Croce uncinata sul petto del baritono: lo cacciano

Come parlare di corda in casa dell'impiccato. Agitare, anche se... sottopelle, i fantasmi del nazismo in casa di Richard Wagner, cioè a Bayreuth, santuario del mitico (e mitizzato) compositore tedesco è qualcosa di imbarazzante. Di politicamente e persino musicalmente scorretto. Così il baritono metallaro russo Evgheny Nikitin, ieri se n'è volato via sulle ali dell'Olandese volante, opera nella quale avrebbe avuto un ruolo di protagonista se il regista dello spettacolo, Jan Philipp Gloger, da buon regista che tutto osserva e tutto registra, non avesse notato (in camerino? in bagno? a tavola?), sul petto per l'appunto baritonale e capiente dell'incauto Nikitin un evidente simbolo del peccato: nientemeno che una croce uncinata.
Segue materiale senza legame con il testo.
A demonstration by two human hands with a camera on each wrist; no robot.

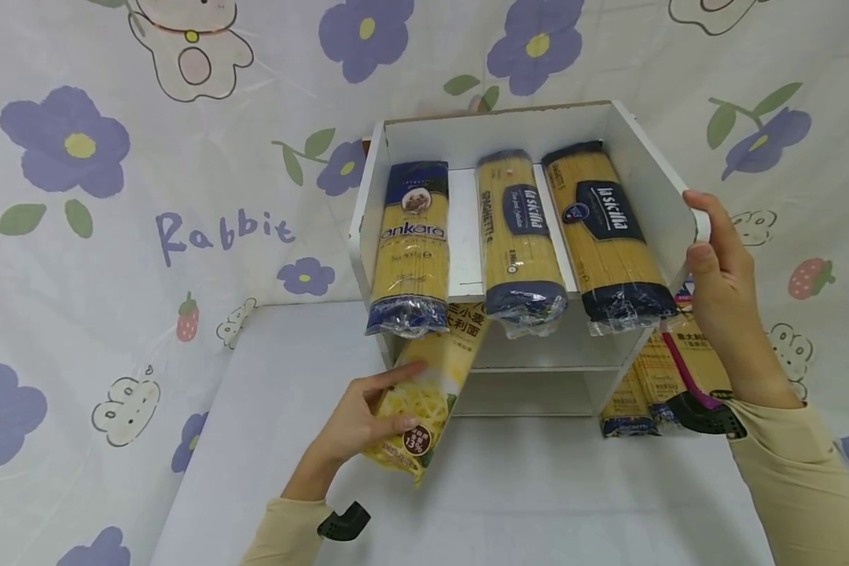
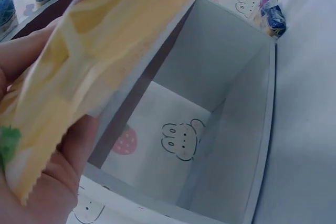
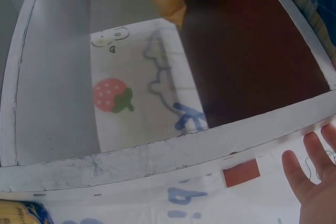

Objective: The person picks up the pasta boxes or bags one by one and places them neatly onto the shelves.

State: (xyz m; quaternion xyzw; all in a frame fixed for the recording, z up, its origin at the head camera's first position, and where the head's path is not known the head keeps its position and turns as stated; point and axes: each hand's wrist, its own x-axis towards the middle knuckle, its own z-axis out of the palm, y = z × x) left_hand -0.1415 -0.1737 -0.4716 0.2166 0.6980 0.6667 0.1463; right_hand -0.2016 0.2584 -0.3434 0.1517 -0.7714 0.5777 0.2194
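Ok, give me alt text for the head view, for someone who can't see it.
A left hand holds a yellow pasta packet at the lower opening of a white shelf unit, while the right hand grips the unit's right wall. Three spaghetti packs lie on the shelf above.

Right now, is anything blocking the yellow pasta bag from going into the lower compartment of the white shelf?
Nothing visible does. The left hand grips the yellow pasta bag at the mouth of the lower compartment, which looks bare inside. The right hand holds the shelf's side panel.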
«Eh no, caro Evgheny, questo è troppo», ha pensato o forse ha detto lo scandalizzato Gloger. E poi ha lasciato partire il sonoro «cicchetto», facendo chiamare a rapporto l'«imputato» dalla direzione del Festival wagneriano. Superflua la «confessione», immediata la «condanna» del malcapitato: qui non ti vogliamo, non è aria, sloggia. Contrito e pentito, il Nostro (si fa per dire, non vorremmo subire la chiamata in correità) ha preso atto della propria colpa (ma la canottiera, lassù, non si usa? va bene che siamo in luglio, ma un minimo di precauzione...), ha chinato il capo e ha dichiarato: «Ho fatto quei tatuaggi quando ero giovane, è stato un grosso errore della mia vita, un errore che non avrei mai dovuto commettere». Ora la stecca costerà cara sia a lui, che vede messa a repentaglio una luminosa carriera, sia ai padroni del vapore emersi dal torpore delle brume nibelungiche, i quali devono trovare in fretta e furia un degno sostituto, possibilmente senza tatuaggi di sorta, per andare in scena mercoledì prossimo.
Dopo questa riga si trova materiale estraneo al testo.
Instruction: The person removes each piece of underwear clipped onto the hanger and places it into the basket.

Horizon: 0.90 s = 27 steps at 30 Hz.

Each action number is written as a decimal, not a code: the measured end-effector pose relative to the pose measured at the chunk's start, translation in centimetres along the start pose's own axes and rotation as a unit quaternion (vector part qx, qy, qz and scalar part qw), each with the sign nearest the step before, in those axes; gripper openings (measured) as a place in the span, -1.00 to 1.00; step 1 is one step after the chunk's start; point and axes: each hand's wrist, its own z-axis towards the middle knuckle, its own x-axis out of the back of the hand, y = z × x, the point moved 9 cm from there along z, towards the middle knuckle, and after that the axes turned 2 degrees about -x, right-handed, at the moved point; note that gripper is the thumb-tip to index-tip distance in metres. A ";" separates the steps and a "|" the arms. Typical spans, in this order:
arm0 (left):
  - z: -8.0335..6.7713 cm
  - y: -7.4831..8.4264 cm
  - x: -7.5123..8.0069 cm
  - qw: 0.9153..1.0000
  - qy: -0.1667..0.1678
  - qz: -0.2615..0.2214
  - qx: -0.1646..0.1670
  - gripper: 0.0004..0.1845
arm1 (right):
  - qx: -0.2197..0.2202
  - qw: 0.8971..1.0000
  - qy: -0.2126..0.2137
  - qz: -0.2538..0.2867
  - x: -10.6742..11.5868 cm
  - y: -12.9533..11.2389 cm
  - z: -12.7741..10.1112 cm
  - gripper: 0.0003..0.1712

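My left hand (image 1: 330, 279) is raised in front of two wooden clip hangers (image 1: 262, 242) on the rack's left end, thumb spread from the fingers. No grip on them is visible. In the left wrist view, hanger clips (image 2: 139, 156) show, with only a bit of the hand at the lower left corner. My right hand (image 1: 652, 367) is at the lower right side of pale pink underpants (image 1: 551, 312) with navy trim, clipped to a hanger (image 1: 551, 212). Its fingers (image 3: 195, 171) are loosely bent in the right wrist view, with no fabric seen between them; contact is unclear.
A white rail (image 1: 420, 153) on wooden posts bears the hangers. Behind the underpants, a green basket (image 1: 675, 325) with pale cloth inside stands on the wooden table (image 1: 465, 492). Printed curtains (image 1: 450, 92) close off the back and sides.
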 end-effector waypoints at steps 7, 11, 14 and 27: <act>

Marchiato a fuoco dalle simpatie naziste di Winifred, moglie di Siegfried, figlio del colossale e ingombrante Richard, il Festival wagneriano oggi purtroppo non può più contare su quell'eccellente capo ufficio stampa a nome Friedrich Nietzsche. Lui sì che saprebbe trovare la quadra per salvare capra, cavoli e mitologia nordica. Lui sì che potrebbe da par suo giustificare il gesto umano, troppo umano di Nikitin. Il nazionalsocialismo è indelebile più di un volgare tatuaggio, non viene via nemmeno con la candeggina.


E ora, le domande di prammatica: l'arte è politica? L'arte è censurabile? L'arte può essere presa in ostaggio da quattro righe in croce, uncinata o no? E se Nikitin avesse avuto, in prossimità del cuore, una farfallina, avremmo scritto questo articoletto?